Distortion#
repliclust.distortion#
Provides functions for nonlinearly distorting datasets, so that clusters become non-convex and take on more irregular shapes beyond ellipsoids.
- Functions:
distort()
Distort a dataset.
project_to_sphere()
Apply stereographic projection to make the data directional.
- class repliclust.distortion.NeuralNetwork(hidden_dim=64, dim=2, n_layers=50)#
Bases:
Module
Random neural network for data distortion.
This neural network applies a series of linear and non-linear transformations to input data, intended to distort datasets and make clusters take on irregular shapes.
- Parameters:
hidden_dim (int, optional) – The dimensionality of the hidden layers. Defaults to 64.
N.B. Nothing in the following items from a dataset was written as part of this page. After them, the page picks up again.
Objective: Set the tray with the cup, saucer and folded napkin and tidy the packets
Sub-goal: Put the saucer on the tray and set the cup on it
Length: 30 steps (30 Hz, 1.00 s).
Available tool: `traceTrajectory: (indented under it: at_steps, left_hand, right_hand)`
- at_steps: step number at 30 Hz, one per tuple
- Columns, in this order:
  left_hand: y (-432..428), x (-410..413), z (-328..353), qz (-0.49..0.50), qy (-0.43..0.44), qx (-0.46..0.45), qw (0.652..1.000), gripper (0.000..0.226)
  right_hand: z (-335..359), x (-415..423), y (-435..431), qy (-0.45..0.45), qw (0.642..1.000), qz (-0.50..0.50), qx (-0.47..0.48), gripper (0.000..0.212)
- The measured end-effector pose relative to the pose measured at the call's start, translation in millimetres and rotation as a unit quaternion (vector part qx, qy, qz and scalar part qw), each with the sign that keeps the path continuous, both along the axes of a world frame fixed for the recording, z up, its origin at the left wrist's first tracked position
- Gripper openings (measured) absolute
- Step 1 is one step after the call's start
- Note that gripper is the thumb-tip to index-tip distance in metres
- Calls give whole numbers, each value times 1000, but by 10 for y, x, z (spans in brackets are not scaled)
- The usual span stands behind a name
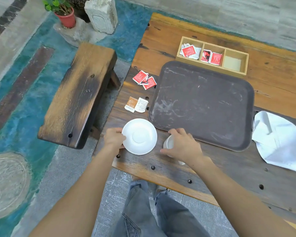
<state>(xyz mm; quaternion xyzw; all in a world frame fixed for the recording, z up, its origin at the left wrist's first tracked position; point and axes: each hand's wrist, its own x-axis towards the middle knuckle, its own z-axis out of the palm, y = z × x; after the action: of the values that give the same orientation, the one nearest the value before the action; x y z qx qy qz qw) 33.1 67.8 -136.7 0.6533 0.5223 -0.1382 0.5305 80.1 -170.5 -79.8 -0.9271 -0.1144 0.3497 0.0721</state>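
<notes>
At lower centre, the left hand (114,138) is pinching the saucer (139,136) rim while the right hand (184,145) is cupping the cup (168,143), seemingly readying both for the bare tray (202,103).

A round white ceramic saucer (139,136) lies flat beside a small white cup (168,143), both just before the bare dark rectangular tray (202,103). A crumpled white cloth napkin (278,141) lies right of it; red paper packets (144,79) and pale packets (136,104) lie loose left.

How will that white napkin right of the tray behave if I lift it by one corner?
The napkin lies creased and loosely spread, so it will likely droop and unfold. It looks thin and light; a breeze might shift it. Folding probably needs both hands.
</notes>
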Motion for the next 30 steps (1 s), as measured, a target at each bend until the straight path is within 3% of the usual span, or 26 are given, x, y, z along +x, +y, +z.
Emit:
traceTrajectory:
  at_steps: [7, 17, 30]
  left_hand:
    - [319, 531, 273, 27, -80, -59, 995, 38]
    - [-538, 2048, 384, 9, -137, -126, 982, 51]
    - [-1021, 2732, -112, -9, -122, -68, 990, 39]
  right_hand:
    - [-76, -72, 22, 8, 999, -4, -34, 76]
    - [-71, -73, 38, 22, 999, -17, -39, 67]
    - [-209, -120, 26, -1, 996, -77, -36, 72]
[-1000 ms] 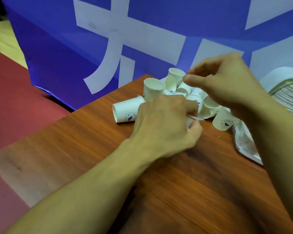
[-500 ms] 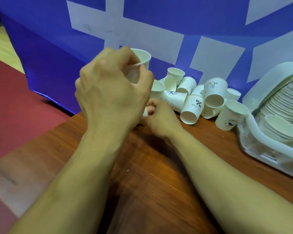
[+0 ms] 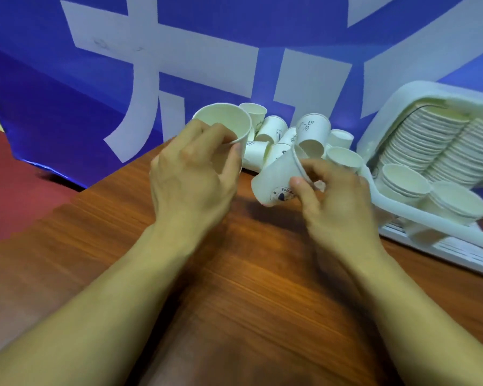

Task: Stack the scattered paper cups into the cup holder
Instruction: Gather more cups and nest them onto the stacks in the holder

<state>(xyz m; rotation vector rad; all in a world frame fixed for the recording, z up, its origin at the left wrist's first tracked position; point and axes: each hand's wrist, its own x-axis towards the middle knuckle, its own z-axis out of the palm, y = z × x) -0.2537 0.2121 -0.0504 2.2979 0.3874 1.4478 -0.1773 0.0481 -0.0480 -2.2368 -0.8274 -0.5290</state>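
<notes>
Paper cups (image 3: 287, 140): loose white pile at the table's far edge, some upright, some tipped over.
Surface: wooden table (image 3: 248, 288), blue banner (image 3: 53, 87) with white characters behind, red floor to the left.
Left hand (image 3: 193, 174): fingers closed around an upright cup (image 3: 223, 123), raised above the table.
Right hand (image 3: 335, 196): pinching a tilted cup (image 3: 276, 179) at its rim.
Cup holder (image 3: 402, 107): white, at right, holding long nested stacks.

Head cam, close, looks down-fwd over table (image 3: 262, 288).
</notes>
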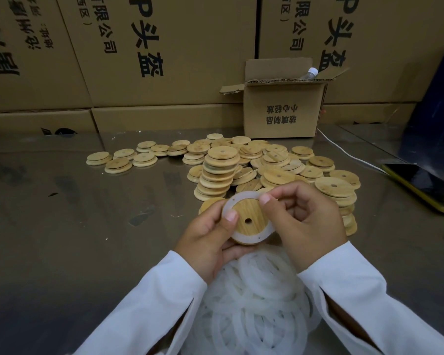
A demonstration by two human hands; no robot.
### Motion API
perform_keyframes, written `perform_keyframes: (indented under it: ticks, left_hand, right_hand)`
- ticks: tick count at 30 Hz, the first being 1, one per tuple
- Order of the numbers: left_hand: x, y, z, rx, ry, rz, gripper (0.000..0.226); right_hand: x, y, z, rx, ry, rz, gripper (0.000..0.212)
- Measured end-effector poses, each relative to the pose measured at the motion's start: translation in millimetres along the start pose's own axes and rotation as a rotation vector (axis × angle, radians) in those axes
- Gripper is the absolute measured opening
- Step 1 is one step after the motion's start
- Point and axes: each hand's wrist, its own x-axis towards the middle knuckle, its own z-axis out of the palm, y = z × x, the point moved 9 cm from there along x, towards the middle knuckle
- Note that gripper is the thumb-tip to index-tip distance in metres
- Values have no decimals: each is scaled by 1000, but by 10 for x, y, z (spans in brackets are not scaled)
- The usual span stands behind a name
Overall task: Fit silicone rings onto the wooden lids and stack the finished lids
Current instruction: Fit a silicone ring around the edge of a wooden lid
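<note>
On the counter (87, 226), loose lids (274, 160) are heaped far off. Above the near ring pile (251, 298), one wooden lid (251, 211) is gripped by the left hand (205, 237), its silicone ring (241, 237) pinched by the right hand (310, 219); full seating is judged next.

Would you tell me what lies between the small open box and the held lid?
In the head view, a heap of loose wooden lids and a tall lid stack lie between the open box and the held lid.

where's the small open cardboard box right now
Head view: the small open cardboard box stands at the back of the steel table, right of centre, against the big stacked cartons, just behind the heap of round wooden lids.
</note>
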Motion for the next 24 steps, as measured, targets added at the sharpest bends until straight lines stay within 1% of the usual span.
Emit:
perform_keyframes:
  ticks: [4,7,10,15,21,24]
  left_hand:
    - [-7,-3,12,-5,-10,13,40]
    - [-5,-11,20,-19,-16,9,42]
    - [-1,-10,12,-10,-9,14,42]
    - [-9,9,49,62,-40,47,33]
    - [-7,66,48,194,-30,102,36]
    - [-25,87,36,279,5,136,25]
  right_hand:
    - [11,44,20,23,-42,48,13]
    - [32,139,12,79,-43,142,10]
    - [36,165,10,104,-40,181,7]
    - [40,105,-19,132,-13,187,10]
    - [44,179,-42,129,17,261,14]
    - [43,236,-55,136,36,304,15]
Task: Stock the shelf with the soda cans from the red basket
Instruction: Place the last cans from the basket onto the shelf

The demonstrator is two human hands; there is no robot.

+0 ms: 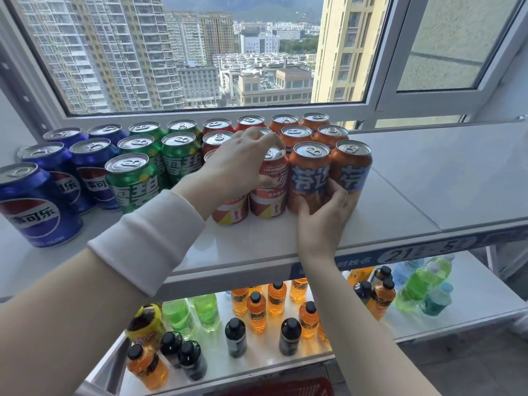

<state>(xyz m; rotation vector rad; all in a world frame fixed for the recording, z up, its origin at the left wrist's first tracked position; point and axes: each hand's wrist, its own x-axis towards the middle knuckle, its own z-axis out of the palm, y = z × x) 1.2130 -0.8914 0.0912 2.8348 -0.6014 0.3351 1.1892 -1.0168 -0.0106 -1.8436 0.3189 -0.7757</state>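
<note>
white shelf below a city-view window carries upright soda cans in colour rows. left hand grips the rim of the near red cola can. right hand clasps the orange soda can touching its right side. both axes are vertical.

Left hand, right hand — fingers curled.
</note>
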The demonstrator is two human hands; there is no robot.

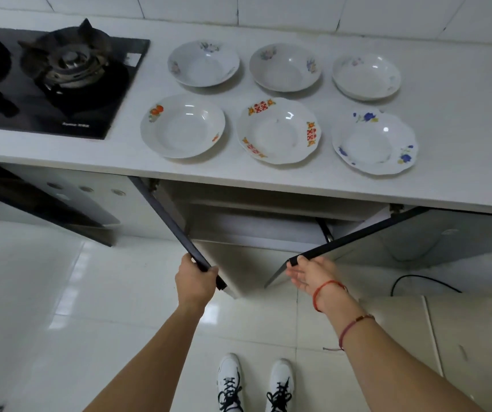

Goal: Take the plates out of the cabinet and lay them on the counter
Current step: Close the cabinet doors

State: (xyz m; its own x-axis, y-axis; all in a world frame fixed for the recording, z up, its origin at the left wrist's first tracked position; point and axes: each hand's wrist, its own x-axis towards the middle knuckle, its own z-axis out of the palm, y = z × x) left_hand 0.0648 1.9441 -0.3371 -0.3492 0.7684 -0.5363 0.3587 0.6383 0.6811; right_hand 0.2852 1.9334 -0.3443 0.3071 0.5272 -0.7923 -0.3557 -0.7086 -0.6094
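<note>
Several white plates lie in two rows on the white counter point(447, 120): an orange-fruit plate point(182, 126), a red-character plate point(279, 130) and a blue-flower plate point(374, 141) in front, more flowered ones point(285, 66) behind. Below, the cabinet point(256, 224) stands with both doors swung out. My left hand point(195, 282) grips the top edge of the left door point(167, 215). My right hand point(310, 273) touches the corner of the right door point(387, 230) with straight fingers. Inside the cabinet I see only a pale shelf.
A black gas hob point(57, 75) sits in the counter at the left. A dark cable point(423, 282) runs over the tiled floor at the right, beside a beige unit point(447, 337). My white shoes point(255, 382) stand on the floor in front of the cabinet.
</note>
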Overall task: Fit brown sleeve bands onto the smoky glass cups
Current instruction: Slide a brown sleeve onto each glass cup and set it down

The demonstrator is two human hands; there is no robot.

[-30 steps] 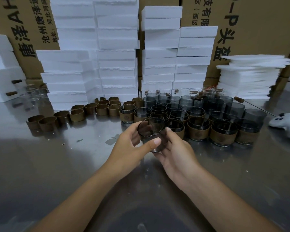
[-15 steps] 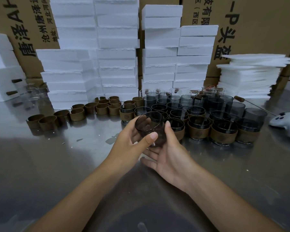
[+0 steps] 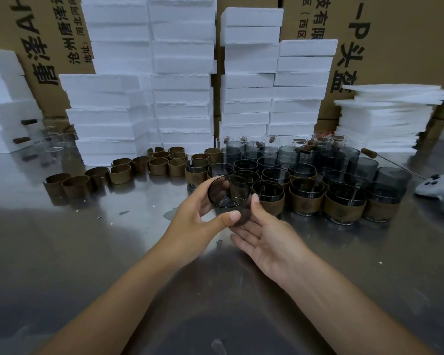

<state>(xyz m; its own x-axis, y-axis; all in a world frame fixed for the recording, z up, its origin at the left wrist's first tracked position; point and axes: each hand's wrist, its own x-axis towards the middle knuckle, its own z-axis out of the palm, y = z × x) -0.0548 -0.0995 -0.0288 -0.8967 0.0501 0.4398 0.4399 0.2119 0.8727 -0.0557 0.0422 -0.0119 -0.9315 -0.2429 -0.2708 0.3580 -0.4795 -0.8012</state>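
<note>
A smoky glass cup (image 3: 228,192) with no band on it is held tilted above the steel table (image 3: 87,252), its mouth toward me. My left hand (image 3: 198,221) grips it, thumb on the lower wall and fingers behind it. My right hand (image 3: 264,237) lies palm up under and beside the cup, fingers fairly straight, thumb tip touching its right wall. Behind stand several cups wearing brown bands (image 3: 344,203) and several bare smoky cups (image 3: 282,155). A row of loose brown sleeve bands (image 3: 121,172) runs off to the left.
White foam blocks (image 3: 182,80) are stacked along the back against cardboard boxes (image 3: 395,34). A pile of thin foam sheets (image 3: 385,119) sits at the right, with a white game controller (image 3: 438,190) near the right edge. Clear glasses (image 3: 54,144) stand at far left.
The cup has been lifted slightly up and left, away from me. My right hand has let go of it and opened palm up, while my left hand keeps its grip.
</note>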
dim (int, optional) – The input and output dimensionality of the data. Defaults to 2.
n_layers (int, optional) – The number of hidden layers in the network. Defaults to 50.
- forward(x)#
Forward pass of the neural network.
- Parameters:
x (torch.Tensor) – Input tensor of shape (n_samples, dim).
- Returns:
Transformed tensor of shape (n_samples, dim).
- Return type:
torch.Tensor
- training: bool#
- repliclust.distortion.construct_near_ortho_matrix(hidden_dim, scaling_factor=0.1)#
Construct a near-orthogonal matrix.
Generates a random near-orthogonal matrix of size hidden_dim x hidden_dim by perturbing an orthogonal matrix.
- Parameters:
hidden_dim (int) – The dimension of the square matrix to generate.
scaling_factor (float, optional) – Standard deviation of the normal distribution used to generate logarithms of scaling factors. Defaults to 0.1.
- Returns:
A hidden_dim x hidden_dim near-orthogonal matrix of type torch.float32.
- Return type:
torch.Tensor
Notes
The generated matrix is obtained by scaling the eigenvalues of a random orthogonal matrix, ensuring the determinant remains ±1.
- repliclust.distortion.distort(X, hidden_dim=128, n_layers=16, device='cuda', set_seed=None)#
Distort a dataset using a random neural network.
Transforms the input dataset X by passing it through a randomly initialized neural network, causing clusters to take on irregular, non-convex shapes.
- Parameters:
X (array-like of shape (n_samples, n_features)) – The input data to be distorted.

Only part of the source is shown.